Engineers need good knowledge of how to code the crypto layer and how to integrate with wallets and airdrop / reward coins securely in a way that can’t be easily hacked or botted. And finally, teams will need keen knowledge of the Telegram Game Platform and the Bot API — authentication, in-app payments, and push notifications.

The Future

As with memecoins — we’re seeing a lot of the big Telegram games gain a huge following by promising to essentially deliver free money — only to immediately plummet in popularity when the gravy train stops running or when the ‘big payday’ turns out to be mere pennies. The drop in token price for many game-coins ($CATI, $HMSTR, $WATcoin) reflects that the economics aren’t perfect yet (compared to the ballooning price of $TON itself).

Source: https://bigblockchaingamelist.com/2024/10/22/big-blockchain-game-report-q3-2024/

Can Telegram games find a sustainable way to grow?

We believe that just as early Facebook games became much more sophisticated and fun, the same will happen to Telegram games. Basic “clicker” mechanics will likely evolve into many different types of async multiplayer games, RPGs, casual “Quest” puzzle games, strategy titles, and — given the natural social network in the ecosystem — party-game style experiences.

Many other companies are putting their chips on the Telegram square. Joon Mo Kwon, the CEO of Delabs, was there at the onset of Kakaotalk back in 2014 where messaging apps “grew to become game distribution platforms” — his parent company’s games grossed $100 million in revenue that year. Given that today’s global Telegram audience is 25x that of the regional Kakao Messenger, they believe an outsized opportunity will follow.

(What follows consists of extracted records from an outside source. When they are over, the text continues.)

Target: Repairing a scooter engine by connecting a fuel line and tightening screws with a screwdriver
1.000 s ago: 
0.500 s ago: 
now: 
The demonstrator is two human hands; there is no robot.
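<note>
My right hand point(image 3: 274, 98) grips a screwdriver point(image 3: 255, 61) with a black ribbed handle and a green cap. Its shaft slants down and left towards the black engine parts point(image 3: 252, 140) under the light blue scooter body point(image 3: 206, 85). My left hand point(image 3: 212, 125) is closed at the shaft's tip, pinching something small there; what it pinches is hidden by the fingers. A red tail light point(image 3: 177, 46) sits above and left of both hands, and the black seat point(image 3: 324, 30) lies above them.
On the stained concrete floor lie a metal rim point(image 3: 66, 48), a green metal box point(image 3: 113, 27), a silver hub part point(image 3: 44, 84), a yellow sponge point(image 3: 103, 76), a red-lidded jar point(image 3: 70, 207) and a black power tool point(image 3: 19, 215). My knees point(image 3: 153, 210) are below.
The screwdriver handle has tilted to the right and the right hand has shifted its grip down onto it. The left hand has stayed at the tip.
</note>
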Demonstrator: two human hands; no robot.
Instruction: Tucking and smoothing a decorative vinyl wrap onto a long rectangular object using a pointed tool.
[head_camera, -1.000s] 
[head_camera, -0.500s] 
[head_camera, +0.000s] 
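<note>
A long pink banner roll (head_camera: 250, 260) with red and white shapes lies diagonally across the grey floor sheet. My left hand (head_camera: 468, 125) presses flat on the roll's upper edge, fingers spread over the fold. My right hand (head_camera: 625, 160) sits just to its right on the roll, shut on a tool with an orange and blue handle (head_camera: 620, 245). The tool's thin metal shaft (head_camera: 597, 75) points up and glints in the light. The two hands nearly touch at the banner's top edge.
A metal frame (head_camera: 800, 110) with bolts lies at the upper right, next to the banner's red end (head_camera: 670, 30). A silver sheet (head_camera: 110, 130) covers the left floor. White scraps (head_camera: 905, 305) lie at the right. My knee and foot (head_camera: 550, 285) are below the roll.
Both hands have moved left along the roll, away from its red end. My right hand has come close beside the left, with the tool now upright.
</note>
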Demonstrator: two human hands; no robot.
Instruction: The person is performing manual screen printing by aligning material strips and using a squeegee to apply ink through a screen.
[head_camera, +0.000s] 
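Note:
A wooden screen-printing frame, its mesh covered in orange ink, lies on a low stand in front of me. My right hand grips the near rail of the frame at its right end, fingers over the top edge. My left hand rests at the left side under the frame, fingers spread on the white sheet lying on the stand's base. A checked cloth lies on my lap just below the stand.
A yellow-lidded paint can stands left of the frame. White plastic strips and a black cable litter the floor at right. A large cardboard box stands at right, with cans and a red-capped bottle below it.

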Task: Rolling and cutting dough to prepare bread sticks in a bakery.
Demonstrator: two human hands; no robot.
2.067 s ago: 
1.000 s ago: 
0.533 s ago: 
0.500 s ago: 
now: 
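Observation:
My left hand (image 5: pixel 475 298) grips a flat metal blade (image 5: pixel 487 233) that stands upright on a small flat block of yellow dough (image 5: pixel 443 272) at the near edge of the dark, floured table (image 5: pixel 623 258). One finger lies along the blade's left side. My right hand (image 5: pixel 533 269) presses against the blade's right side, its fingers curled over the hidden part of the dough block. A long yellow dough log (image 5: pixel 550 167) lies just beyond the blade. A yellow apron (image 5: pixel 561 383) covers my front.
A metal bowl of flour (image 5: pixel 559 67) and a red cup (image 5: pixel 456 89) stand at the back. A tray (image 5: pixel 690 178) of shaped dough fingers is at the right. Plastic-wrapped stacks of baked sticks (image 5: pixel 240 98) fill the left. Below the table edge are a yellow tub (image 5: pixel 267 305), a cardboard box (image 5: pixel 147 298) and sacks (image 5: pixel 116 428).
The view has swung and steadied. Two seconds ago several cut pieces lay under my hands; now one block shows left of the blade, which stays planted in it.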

Larger Publishers will begin to roll out a full portfolio of game offerings for various audiences, sharing interoperable assets and leveraging universal meta-game systems to keep players in their ecosystem. For example Catizen is building out its own game center with 18 games and counting. Animoca’s GAMEE has its own arcade of many mini games, all promoting each other.

In due time, we believe most big games won’t rely on crypto airdrops alone to grow their user base — though it will likely always be a winning acquisition strategy to add to the mix. Telegram will begin to have a better “app store” for discovery of new releases, and the cross-promo and advertising ecosystem will expand and mature.

The nice thing about games built with web technologies like HTML5 is that they can easily be ported to places like Discord, WeChat, LINE, or the open web. As such, we’ll start seeing many of these games spread beyond Telegram as a platform.

All in all, while these are early days for Telegram gaming, things are moving quickly. Attaining new users costs pennies compared to mobile app stores, Steam, or other crowded markets. It’s a great time to begin exploring and building an audience in this unique and crazy new world of encrypted communication.